## YOUR GOAL
When copying the entries below, leave out every picture and keep the rest exact.

## RECORDED DATA
#####
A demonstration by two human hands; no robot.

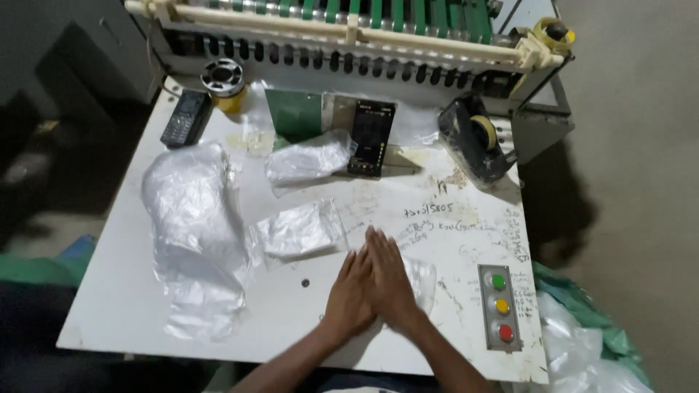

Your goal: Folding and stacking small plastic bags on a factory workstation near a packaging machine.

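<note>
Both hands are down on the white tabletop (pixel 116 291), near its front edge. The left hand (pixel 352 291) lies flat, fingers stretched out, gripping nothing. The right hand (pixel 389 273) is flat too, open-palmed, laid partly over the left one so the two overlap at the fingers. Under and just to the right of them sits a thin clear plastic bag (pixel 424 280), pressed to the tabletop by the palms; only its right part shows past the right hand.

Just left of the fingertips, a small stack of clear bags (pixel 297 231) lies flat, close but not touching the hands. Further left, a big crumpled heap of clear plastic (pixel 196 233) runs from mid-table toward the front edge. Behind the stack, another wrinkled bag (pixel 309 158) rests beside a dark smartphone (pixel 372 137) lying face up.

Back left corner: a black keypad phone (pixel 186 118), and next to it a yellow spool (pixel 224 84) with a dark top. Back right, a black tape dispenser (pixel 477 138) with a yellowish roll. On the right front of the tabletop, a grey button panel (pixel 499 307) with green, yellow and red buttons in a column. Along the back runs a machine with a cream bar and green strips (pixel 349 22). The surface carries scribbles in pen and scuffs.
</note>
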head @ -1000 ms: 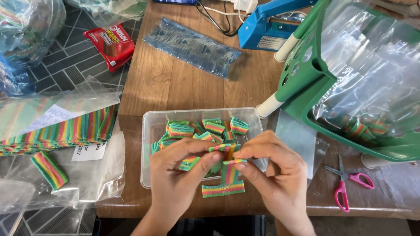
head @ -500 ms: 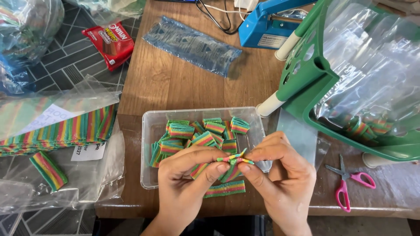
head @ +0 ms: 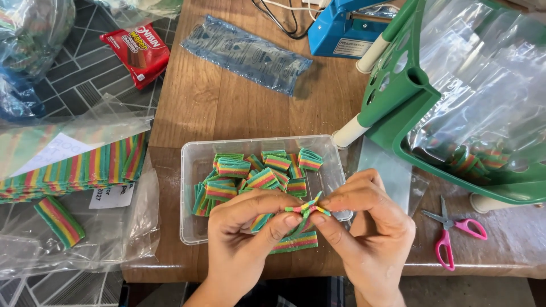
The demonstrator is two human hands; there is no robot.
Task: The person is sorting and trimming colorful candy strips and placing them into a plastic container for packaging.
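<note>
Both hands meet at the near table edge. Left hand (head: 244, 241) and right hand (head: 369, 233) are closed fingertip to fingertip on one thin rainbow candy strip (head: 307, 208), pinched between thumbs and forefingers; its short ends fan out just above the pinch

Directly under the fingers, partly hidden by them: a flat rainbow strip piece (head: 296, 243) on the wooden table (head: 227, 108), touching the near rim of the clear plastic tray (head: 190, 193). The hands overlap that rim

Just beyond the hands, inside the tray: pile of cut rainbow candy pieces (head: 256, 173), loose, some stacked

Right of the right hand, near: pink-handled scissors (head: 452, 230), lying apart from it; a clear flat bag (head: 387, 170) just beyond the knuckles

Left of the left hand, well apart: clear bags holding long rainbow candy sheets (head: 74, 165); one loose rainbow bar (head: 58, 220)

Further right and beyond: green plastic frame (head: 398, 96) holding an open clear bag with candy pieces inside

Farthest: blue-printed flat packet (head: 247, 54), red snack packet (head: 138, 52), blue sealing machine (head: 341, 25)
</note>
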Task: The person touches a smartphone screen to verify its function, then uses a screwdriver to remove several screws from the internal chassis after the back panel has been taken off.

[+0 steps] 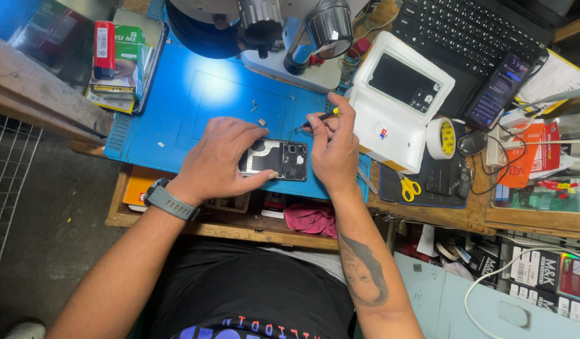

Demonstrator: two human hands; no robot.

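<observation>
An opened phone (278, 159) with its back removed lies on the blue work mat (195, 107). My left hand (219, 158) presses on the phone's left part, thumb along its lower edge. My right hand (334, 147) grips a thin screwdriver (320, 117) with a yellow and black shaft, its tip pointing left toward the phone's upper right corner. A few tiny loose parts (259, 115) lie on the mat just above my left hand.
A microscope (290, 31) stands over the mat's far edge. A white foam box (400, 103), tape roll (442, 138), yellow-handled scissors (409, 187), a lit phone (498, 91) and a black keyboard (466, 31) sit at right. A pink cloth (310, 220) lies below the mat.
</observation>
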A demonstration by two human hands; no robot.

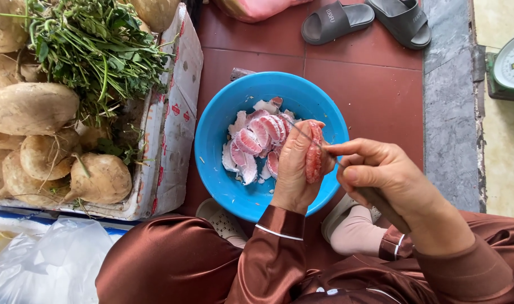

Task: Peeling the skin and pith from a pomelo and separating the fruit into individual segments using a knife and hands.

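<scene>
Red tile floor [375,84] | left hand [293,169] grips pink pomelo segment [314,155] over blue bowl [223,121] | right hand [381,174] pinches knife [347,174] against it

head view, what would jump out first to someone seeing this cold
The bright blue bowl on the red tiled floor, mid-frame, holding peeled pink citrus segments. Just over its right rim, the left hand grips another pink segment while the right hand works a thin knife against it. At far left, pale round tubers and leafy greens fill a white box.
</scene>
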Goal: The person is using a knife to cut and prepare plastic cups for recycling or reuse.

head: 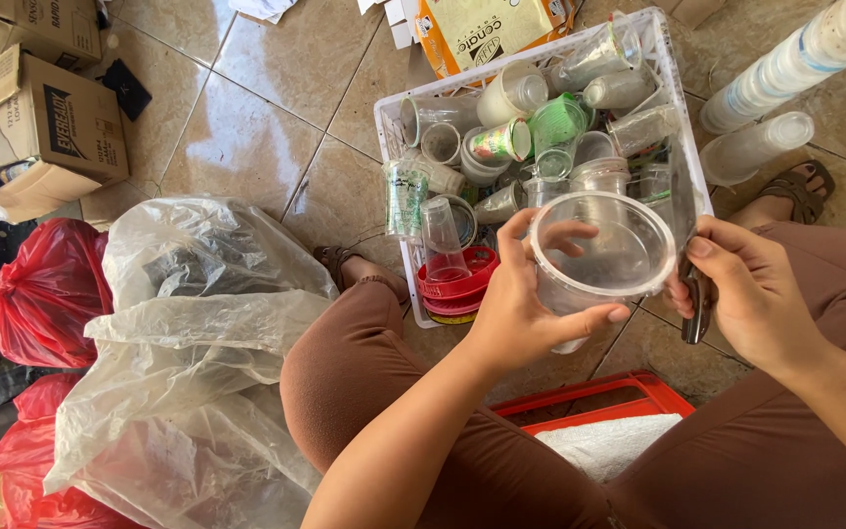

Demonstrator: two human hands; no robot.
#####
## WRITTEN ANSWER
A demonstration by two human hands; no robot.


Your goal: Folding and stacking small plastic bags on a factory workstation near a packaging machine.

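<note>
Both hands are down on the white tabletop (pixel 116 291), near its front edge. The left hand (pixel 352 291) lies flat, fingers stretched out, gripping nothing. The right hand (pixel 389 273) is flat too, open-palmed, laid partly over the left one so the two overlap at the fingers. Under and just to the right of them sits a thin clear plastic bag (pixel 424 280), pressed to the tabletop by the palms; only its right part shows past the right hand.

Just left of the fingertips, a small stack of clear bags (pixel 297 231) lies flat, close but not touching the hands. Further left, a big crumpled heap of clear plastic (pixel 196 233) runs from mid-table toward the front edge. Behind the stack, another wrinkled bag (pixel 309 158) rests beside a dark smartphone (pixel 372 137) lying face up.

Back left corner: a black keypad phone (pixel 186 118), and next to it a yellow spool (pixel 224 84) with a dark top. Back right, a black tape dispenser (pixel 477 138) with a yellowish roll. On the right front of the tabletop, a grey button panel (pixel 499 307) with green, yellow and red buttons in a column. Along the back runs a machine with a cream bar and green strips (pixel 349 22). The surface carries scribbles in pen and scuffs.
</note>
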head @ -1000 ms: 
head @ -500 ms: 
head @ +0 ms: 
The demonstrator is two human hands; there is no robot.
Task: The person is sorting and trimming colorful candy strips and placing them into a plastic container for packaging.
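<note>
Both hands meet at the near table edge. Left hand (head: 244, 241) and right hand (head: 369, 233) are closed fingertip to fingertip on one thin rainbow candy strip (head: 307, 208), pinched between thumbs and forefingers; its short ends fan out just above the pinch

Directly under the fingers, partly hidden by them: a flat rainbow strip piece (head: 296, 243) on the wooden table (head: 227, 108), touching the near rim of the clear plastic tray (head: 190, 193). The hands overlap that rim

Just beyond the hands, inside the tray: pile of cut rainbow candy pieces (head: 256, 173), loose, some stacked

Right of the right hand, near: pink-handled scissors (head: 452, 230), lying apart from it; a clear flat bag (head: 387, 170) just beyond the knuckles

Left of the left hand, well apart: clear bags holding long rainbow candy sheets (head: 74, 165); one loose rainbow bar (head: 58, 220)

Further right and beyond: green plastic frame (head: 398, 96) holding an open clear bag with candy pieces inside

Farthest: blue-printed flat packet (head: 247, 54), red snack packet (head: 138, 52), blue sealing machine (head: 341, 25)
</note>
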Task: The person touches a smartphone screen to verify its function, then uses a screwdriver to remove several screws from the internal chassis after the back panel has been taken off.

[+0 steps] 

Demonstrator: two human hands; no robot.

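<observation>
An opened phone (278, 159) with its back removed lies on the blue work mat (195, 107). My left hand (219, 158) presses on the phone's left part, thumb along its lower edge. My right hand (334, 147) grips a thin screwdriver (320, 117) with a yellow and black shaft, its tip pointing left toward the phone's upper right corner. A few tiny loose parts (259, 115) lie on the mat just above my left hand.
A microscope (290, 31) stands over the mat's far edge. A white foam box (400, 103), tape roll (442, 138), yellow-handled scissors (409, 187), a lit phone (498, 91) and a black keyboard (466, 31) sit at right. A pink cloth (310, 220) lies below the mat.
</observation>
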A demonstration by two human hands; no robot.


Task: Peeling the skin and pith from a pomelo and separating the fruit into individual segments using a knife and hands.

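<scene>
Red tile floor [375,84] | left hand [293,169] grips pink pomelo segment [314,155] over blue bowl [223,121] | right hand [381,174] pinches knife [347,174] against it

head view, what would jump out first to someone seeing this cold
The bright blue bowl on the red tiled floor, mid-frame, holding peeled pink citrus segments. Just over its right rim, the left hand grips another pink segment while the right hand works a thin knife against it. At far left, pale round tubers and leafy greens fill a white box.
</scene>
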Goal: The person is using a knife to cut and prepare plastic cups for recycling or reuse.

head: 

Demonstrator: two human hands; no robot.

The output is complete.